Print out the full listing, exactly.

__________

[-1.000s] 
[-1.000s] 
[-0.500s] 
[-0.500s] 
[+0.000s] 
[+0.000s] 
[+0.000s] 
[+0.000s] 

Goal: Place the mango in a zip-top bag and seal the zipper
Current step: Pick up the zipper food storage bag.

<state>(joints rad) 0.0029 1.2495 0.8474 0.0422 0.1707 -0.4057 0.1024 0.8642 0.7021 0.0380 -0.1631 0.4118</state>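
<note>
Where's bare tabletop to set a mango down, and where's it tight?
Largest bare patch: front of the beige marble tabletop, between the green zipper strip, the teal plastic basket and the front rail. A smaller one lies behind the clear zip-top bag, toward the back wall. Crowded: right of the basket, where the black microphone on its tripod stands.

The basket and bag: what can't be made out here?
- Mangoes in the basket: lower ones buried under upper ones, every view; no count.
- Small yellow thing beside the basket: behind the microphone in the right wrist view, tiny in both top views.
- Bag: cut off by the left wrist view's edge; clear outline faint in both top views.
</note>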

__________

• _SOLUTION FOR THIS PROBLEM_
[-1.000s] 
[-1.000s] 
[-0.500s] 
[-0.500s] 
[+0.000s] 
[+0.000s] 
[+0.000s] 
[+0.000s] 

Goal: Place the mango in a zip-top bag and seal the zipper
Current step: Pick up the zipper food storage bag.

<state>(joints rad) 0.0029 1.2495 0.8474 0.0422 0.1707 -0.4057 0.1024 0.8642 0.7021 0.0380 -0.1631 0.4118</state>
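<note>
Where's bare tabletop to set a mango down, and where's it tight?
Largest bare patch: front of the beige marble tabletop, between the green zipper strip, the teal plastic basket and the front rail. A smaller one lies behind the clear zip-top bag, toward the back wall. Crowded: right of the basket, where the black microphone on its tripod stands.

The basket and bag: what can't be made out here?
- Mangoes in the basket: lower ones buried under upper ones, every view; no count.
- Small yellow thing beside the basket: behind the microphone in the right wrist view, tiny in both top views.
- Bag: cut off by the left wrist view's edge; clear outline faint in both top views.
</note>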

Work on this exercise is finished, so nothing remains.